Once electric power was shut down, bringing the cars to a complete halt, it took only a matter of days to settle...
The Bloomington Illinois Streetcar Strike of 1917
A worn marker on Bloomington's Constitutional Trail tells the story:
Bloomington's most dramatic labor struggle took place here in 1917, during a streetcar workers' strike. Protesting their 9-1/2-hour days at $1.75 per day, streetcar workers formed a union in April 1917 and were immediately fired by the company. The fired workers called a strike. The company brought in replacement workers. On July 5, 1917 a nationally prominent labor leader, 87-year-old Mary "Mother" Jones spoke at a strike support rally. The audience, emboldened by her words stopped streetcars in the square and then marched down Madison Street from Downtown Bloomington. Confronting the Mayor and the police chief across the railroad tracks, they demanded the electric power station here be closed, which would stop the streetcars.

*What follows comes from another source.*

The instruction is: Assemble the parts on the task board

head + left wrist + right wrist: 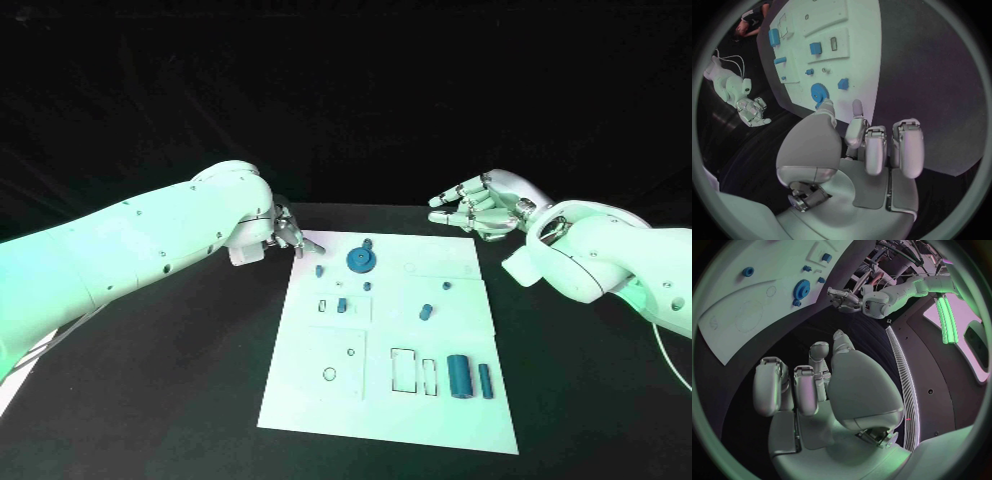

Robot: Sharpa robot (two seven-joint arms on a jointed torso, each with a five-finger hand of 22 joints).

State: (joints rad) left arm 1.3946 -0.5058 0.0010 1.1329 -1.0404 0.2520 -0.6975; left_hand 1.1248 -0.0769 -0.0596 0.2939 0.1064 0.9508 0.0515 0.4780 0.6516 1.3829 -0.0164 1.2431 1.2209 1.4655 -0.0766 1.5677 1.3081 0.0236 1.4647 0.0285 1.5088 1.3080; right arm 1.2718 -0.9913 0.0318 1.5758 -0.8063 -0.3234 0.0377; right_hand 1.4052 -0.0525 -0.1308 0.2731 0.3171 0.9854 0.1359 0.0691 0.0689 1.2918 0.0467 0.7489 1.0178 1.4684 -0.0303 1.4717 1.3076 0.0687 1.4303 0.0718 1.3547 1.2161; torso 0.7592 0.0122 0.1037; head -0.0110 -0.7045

They won; the next day 1,500 National Guard troops were brought downtown and encamped around the Old Courthouse Square. The streetcar company, owned by U.S. Congressman William McKinley of Champaign, finally agreed to negotiate, and a first contract was won for Amalgamated Association of Street and Electric Railway Employees Local 752 in Bloomington. Bloomington's last streetcar ran in 1936, but transit workers today are still members of Local 752.